◆ WHAT THE EXERCISE ASKS: Only an exact repetition of the lines from the one holding "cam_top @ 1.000" to the end of the data is wanted, with pictures left out.

==================================================

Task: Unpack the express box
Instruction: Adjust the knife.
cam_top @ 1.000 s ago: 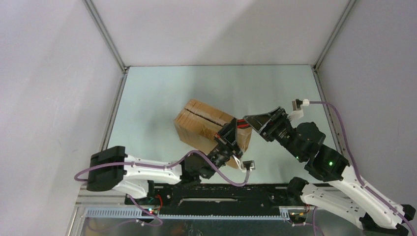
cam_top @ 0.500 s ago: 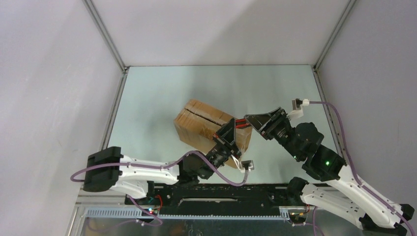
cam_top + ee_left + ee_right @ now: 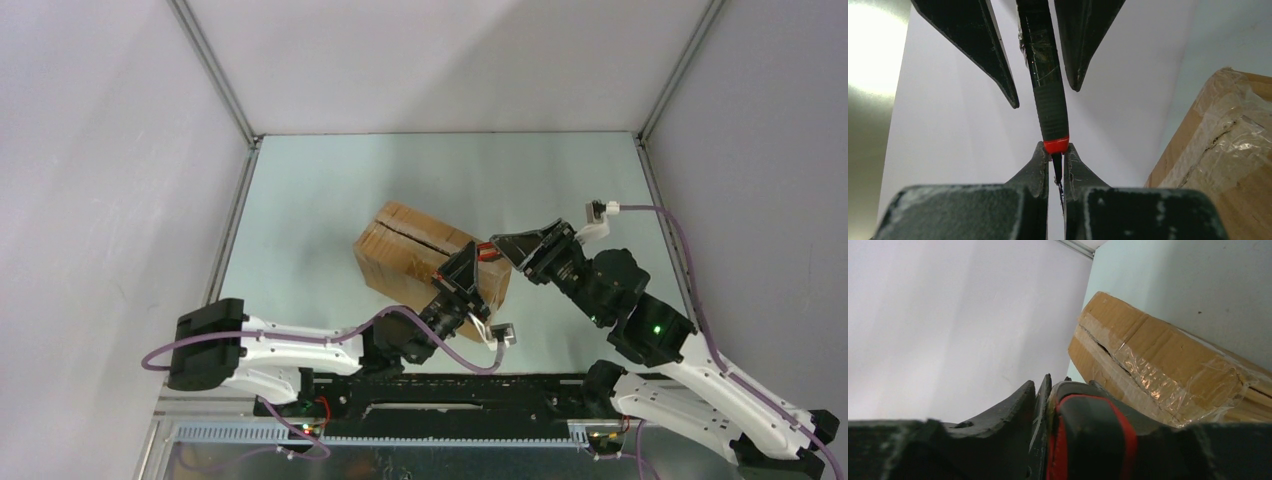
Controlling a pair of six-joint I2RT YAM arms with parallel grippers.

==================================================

◆ EXPECTED ANSWER:
cam_top @ 1.000 s ago: 
cam_top @ 0.500 s ago: 
cam_top + ee_left + ee_right @ now: 
Controlling a pair of six-joint I2RT YAM arms with parallel grippers.

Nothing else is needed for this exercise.